Bareskrim Polri Tahan 2 Tersangka Dugaan Korupsi Pemberian Kredit BPD Jateng
OTENTIK (JAKARTA) – Bareskrim Polri melakukan penahanan terhadap dua
tersangka kasus dugaan tindak pidana korupsi pemberian kredit proyek Bank
Pembangunan Daerah (BPD) Jawa Tengah cabang Jakarta tahun 2017-2019.
Penahanan
terhadap Dirut PT Samco Indonesia, Boni Marsapatubiono dan Dirut PT Mega Daya
Survey Indonesia, Welly Bordus Bambang merupakan pengembangan dari terpidana
Bina Mardjani, pimpinan Bank Jateng cabang Jakarya yang telah divonis
Pengadilan selama 7 tahun.
"Terhadap
yang bersangkutan telah dilakukan penahanan selama 20 hari di Rutan Cabang
Bareskrim Polri," kata Kadiv Humas Polri Irjen Dedi Prasetyo dalam
keterangan tertulisnya, Rabu (26/10/2022).
Dedi
menjelaskan, perkara yang menjerat tersangka Boni Marsapatubiono berawal saat
tahun 2017 mengajukan fasilitas kredit proyek pada Bank Jateng cabang Jakarta
sebesar Rp 74,5 miliar untuk lima proyek.
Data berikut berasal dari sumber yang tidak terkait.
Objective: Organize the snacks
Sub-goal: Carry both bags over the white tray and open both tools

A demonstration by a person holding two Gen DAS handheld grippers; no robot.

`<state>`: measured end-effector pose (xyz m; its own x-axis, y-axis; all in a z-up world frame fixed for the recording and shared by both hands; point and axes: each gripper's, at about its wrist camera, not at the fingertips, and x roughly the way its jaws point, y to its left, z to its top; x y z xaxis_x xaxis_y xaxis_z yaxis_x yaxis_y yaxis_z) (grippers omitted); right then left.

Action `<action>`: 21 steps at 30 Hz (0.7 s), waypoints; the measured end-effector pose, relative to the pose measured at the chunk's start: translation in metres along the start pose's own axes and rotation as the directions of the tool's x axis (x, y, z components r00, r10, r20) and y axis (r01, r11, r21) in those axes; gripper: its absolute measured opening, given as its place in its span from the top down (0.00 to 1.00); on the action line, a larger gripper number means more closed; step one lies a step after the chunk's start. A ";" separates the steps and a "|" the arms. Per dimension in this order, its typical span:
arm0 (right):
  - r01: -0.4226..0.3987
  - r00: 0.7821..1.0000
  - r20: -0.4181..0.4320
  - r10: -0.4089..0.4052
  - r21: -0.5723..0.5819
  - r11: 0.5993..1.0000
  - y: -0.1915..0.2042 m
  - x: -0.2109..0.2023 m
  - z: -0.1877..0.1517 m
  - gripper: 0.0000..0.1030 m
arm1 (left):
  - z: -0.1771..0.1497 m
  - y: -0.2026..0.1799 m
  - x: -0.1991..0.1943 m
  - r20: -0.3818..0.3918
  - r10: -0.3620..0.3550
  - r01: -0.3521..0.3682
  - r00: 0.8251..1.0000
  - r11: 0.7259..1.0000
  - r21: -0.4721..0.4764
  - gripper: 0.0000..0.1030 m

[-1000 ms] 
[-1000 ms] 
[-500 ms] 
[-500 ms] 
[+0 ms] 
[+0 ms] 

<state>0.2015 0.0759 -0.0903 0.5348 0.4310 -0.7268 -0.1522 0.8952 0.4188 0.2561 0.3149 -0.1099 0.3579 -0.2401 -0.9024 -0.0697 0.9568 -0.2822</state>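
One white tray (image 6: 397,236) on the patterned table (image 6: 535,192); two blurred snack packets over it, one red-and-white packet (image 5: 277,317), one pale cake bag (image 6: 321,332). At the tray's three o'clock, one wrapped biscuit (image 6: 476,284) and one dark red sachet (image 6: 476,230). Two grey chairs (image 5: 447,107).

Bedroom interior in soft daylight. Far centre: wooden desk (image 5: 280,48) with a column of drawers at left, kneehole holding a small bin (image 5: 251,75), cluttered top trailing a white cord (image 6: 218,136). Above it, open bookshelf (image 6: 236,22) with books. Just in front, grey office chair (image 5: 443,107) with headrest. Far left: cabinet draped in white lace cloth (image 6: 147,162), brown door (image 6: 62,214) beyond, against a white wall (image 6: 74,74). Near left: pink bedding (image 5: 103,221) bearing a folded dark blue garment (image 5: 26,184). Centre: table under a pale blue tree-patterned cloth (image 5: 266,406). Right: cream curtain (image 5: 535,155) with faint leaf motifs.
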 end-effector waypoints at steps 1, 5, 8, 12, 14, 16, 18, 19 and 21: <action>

Pengajuan tersebut pun disetujui.
"Adapun
yang menjadi jaminan pengajuan kredit proyek tersebut adalah Surat Perintah
Kerja (SPK), Cash Collateral (uang jaminan/deposit) dan jaminan asuransi yang
dinilai dari prosentase cash collateral," ujarnya.
Dedi
menuturkan, dalam proses pemberian kredit tersebut telah terjadi perbuatan
melawan hukum, yakni persayaratan yang tidak terpenuhi dan adanya komimen fee
sebesar 1 persen dari nilai pencairan kredit.
"Terhadap
kelima proyek tersebut per tanggal 31 Mei 2020 telah dinyatakan pada posisi
Kolektibilitas
5 (macet), sehingga mengakibatkan kerugian negara sebesar
Rp
71.279.545.538,00. Adapun jumlah asset recovery dalam perkara tersebut sebesar
Rp 2.681.583.434,00," katanya.
Sementara
untuk tersangka Welly Bordus Bambang pada tahun 2018-2019 telah mengajukan 7
fasilitas kredit ke Bank Jateng cabang Jakarta sebesar Rp 57 miliar.
Adapun yang
menjadi jaminan pengajuan kredit proyek tersebut adalah Surat Perintah Kerja
(SPK), Cash
Collateral (uang jaminan/deposit) dan jaminan asuransi yang dinilai dari
prosentase
cash collateral.
Dalam proses
pemberian kredit tersebut telah terjadi perbuatan melawan hukum yakni
persayaratan tidak terpenuhi dan adanya komimen fee sebesar 1 persen dari nilai
pencairan kredit serta jaminan/SPK Fiktif).
"Terhadap
seluruh proyek tersebut per tanggal 31 Mei 2020 telah dinyatakan pada posisi
kolektibilitas 5 (macet), sehingga mengakibatkan kerugian negara sebesar Rp
62.216.924.108,00. Jumlah asset recovery dalam perkara tersebut sebesar Rp.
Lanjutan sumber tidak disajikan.